In March of 2020 they leveraged that momentum to raise a Seed Round led by Homebrew. WHY the firm invested:
Monograph’s product suite includes a complete set of tools for managing tasks, tracking time, and invoicing clients. The software features interactive Gantt charts, dashboards, and reports that allow firms to manage their projects and employees through each step of the project.
Monograph’s go-to-market strategy is to target small to medium-sized architecture and engineering firms. Architecture is a notoriously difficult market to sell into. My hunch is customer acquisition is done primarily through heavy marketing & outside sales reps.
Today, they offer two different product lines:
Track: offers time tracking, invoicing, payments, and basic budgets.
Grow: the enterprise offering, that layers in a lot more.
Typically, vSaaS management solutions are pretty expensive, i'd guess their ACV is north of $50K.
Continuing the momentum from their Seed Round, Monograph took advantage of a hot SaaS market and, in May 2021, raised a $7.4M Series A. Only a few months later they raised $20M Series B. Investors here were firms Index Ventures and Tiger Global.
Monograph’s revenue figures are not publicly available. However, the company has reported that $500 million worth of projects have been executed on the platform. My guess? With 50-ish employees on LinkedIn, their probably close to profitability and in the ~$10M ARR range.
Given the raise in '21 w/ Tiger, the valuation they have to grow into is likely sizeable. But with an ambitious vision, and solving a true problem, Monograph can overcome this and become a ONE STOP SHOP for architecture and engineering firms.
Here's to the team and what's next!
One ‘How To’:
30+ Interview Questions (Steal them!)
General
What were your key contributions at your last two companies?
Tell me the story of your life. What experiences make you different from everyone else?
If hired, what do you contribute 30/60/90/365 days after you join?
What would your last two bosses & last two peers say about your performance? Are they right or wrong? Why?
What strong belief do you have that the vast majority of people disagree with?
Marketing
What are 3 things we’re doing today that you’d upgrade right away?
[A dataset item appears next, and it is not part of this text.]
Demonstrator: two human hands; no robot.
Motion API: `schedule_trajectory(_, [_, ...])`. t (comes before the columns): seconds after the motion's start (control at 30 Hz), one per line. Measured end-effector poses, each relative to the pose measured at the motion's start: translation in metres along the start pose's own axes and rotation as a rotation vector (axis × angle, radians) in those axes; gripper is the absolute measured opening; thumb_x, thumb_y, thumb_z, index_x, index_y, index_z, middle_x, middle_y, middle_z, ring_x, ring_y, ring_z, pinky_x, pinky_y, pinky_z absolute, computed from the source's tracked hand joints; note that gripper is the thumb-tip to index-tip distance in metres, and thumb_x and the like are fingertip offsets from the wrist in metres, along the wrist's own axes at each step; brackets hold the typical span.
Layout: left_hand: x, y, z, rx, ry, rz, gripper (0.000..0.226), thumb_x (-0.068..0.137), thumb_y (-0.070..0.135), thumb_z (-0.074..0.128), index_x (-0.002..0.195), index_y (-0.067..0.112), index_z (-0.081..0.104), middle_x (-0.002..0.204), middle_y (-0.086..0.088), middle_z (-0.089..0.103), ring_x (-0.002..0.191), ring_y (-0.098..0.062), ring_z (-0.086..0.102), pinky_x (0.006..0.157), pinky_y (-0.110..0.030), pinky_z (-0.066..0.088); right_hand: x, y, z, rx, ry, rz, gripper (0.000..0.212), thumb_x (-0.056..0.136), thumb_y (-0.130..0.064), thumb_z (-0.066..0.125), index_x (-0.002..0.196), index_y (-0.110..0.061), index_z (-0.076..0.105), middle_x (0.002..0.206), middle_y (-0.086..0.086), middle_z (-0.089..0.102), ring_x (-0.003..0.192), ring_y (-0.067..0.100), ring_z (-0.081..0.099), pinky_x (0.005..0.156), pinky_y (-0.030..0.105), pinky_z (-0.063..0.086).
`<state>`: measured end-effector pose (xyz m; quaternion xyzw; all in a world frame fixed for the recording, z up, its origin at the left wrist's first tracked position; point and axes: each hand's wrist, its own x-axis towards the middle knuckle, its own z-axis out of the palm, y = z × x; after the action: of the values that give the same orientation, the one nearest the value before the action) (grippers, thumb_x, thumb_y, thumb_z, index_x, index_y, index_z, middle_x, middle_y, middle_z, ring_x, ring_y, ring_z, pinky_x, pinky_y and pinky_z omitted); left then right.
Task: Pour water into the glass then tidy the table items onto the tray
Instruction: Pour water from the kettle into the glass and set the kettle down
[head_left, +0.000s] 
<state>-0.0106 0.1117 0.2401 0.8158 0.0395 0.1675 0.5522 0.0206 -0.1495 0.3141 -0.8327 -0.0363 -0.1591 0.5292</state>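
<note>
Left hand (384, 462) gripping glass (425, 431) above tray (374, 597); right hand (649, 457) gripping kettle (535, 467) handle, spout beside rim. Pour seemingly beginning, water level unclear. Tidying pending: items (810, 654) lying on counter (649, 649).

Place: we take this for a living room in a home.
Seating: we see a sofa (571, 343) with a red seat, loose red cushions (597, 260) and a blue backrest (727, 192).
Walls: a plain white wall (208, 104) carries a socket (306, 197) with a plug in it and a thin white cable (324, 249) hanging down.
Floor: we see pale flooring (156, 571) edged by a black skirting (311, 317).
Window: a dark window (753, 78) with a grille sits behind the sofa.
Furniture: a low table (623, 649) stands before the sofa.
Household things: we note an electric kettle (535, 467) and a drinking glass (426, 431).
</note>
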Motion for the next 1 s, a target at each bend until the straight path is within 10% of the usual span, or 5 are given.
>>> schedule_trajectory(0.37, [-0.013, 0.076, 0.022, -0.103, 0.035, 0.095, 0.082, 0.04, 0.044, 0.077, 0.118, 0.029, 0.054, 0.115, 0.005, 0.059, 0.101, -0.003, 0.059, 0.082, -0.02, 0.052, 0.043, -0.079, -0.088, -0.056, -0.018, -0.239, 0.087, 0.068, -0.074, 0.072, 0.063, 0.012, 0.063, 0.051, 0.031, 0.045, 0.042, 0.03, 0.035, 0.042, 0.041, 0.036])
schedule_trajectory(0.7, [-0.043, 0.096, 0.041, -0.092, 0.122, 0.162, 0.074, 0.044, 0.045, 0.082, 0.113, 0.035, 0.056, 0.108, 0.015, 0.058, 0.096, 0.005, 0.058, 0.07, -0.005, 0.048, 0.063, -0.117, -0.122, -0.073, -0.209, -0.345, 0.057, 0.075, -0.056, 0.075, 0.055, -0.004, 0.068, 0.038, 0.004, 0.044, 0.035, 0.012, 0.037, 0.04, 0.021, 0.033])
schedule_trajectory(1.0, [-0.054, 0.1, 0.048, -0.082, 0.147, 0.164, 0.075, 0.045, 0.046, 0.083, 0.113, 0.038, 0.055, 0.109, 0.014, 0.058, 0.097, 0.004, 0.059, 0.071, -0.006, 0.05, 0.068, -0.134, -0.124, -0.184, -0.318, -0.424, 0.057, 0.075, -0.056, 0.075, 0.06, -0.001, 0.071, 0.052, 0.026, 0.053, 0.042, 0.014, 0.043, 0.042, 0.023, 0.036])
What should our budget be?
What have you done to increase win rates / decrease sales cycles?
Rank your marketing skills (Ie. product marketing, SEO, etc.)
What # of MQLs have you contributed (& at what ACVs) each of the last 3 years?
Sales
What ACVs have you sold in the past? Does it relate to ours?
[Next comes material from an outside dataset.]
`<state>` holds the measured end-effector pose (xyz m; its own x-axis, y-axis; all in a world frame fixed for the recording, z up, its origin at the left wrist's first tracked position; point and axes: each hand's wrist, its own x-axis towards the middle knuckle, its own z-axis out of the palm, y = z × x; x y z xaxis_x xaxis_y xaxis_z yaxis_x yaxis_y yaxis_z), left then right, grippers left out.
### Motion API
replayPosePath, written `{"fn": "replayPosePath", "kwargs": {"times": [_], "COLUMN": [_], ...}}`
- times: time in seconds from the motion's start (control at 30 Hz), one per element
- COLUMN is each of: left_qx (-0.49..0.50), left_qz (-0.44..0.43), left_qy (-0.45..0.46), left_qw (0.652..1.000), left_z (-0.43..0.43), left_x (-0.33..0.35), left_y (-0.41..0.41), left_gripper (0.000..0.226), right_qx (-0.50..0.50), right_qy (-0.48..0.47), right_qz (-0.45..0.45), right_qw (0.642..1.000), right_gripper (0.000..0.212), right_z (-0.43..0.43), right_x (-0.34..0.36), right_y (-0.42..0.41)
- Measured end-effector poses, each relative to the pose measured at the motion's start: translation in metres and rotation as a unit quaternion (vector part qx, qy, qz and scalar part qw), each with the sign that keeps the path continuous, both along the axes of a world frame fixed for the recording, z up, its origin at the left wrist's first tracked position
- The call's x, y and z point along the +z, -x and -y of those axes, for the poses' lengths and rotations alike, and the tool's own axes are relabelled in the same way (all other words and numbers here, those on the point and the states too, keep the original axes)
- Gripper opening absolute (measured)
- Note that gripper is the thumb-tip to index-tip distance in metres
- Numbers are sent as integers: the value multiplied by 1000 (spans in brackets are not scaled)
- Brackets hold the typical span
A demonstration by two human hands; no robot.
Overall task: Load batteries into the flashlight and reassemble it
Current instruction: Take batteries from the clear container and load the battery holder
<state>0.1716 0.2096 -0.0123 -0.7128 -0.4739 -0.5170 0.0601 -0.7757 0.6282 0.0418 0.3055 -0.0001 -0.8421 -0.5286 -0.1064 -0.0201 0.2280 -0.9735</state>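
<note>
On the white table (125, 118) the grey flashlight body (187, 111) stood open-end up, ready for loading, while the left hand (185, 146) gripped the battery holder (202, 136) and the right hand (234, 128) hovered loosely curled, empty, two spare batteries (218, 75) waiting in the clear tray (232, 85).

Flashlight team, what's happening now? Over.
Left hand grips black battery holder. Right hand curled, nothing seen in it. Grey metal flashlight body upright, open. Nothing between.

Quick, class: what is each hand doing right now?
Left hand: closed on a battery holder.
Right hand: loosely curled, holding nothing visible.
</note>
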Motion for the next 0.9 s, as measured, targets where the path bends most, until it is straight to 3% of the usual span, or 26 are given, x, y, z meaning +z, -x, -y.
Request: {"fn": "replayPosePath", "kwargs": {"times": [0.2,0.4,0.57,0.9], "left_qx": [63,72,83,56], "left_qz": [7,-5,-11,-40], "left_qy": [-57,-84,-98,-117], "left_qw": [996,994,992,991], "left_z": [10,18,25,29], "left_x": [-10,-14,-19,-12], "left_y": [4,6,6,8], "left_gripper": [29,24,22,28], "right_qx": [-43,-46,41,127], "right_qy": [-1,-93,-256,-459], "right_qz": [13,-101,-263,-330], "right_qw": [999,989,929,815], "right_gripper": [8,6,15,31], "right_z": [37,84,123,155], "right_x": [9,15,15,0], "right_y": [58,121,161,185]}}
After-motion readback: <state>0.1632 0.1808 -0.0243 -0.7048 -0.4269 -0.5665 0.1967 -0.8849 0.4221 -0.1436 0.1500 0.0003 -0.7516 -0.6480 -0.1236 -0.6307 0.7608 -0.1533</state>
What ARR impact will you have 120 days after I hire you?
Tell me about deals you’ve lost to competitors.
What should daily activity look like for you and your reps?
What was your % of quota attainment each of the last 5 years?
Customer Success
What ACVs have you implemented in the past? Does it relate to ours?
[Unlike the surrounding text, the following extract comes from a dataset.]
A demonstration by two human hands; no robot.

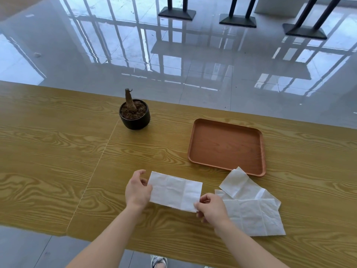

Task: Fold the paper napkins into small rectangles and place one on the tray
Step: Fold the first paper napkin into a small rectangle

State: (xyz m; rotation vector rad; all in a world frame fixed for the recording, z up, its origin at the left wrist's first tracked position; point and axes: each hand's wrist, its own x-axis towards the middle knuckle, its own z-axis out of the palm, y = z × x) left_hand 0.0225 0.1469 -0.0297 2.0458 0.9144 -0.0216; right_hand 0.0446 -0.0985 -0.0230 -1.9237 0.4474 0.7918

Rank your priorities across: implementation, support, account management, expansion, renewal?
Tell me about the top 3 accounts by ARR that you’ve lost. What happened?
Can you show me implementation decks and QBRs you’ve built in the past?
How often do you like to visit customers in person?
Product
What ACV products have you built in the past?
How should time be allocated on a roadmap, on a percentage basis?
How often do you interact with & visit customers?
What’s your key metric(s) for understanding product performance?
What have you built in the past that didn’t work out? What did you learn and what would you do differently today?
Engineering
What’s your key metric(s) for understanding engineering performance?
How do you balance speed and quality?
How do you measure it?
How much time do you like to spend paying down tech debt?
What languages are you proficient in? Why did you choose those versus others? If you could go back would you have focused on something different?
What are you reading that’s engineering-related right now?
You have a tight deadline. What do you sacrifice in the build? Quality, feature set, testing, etc? Why?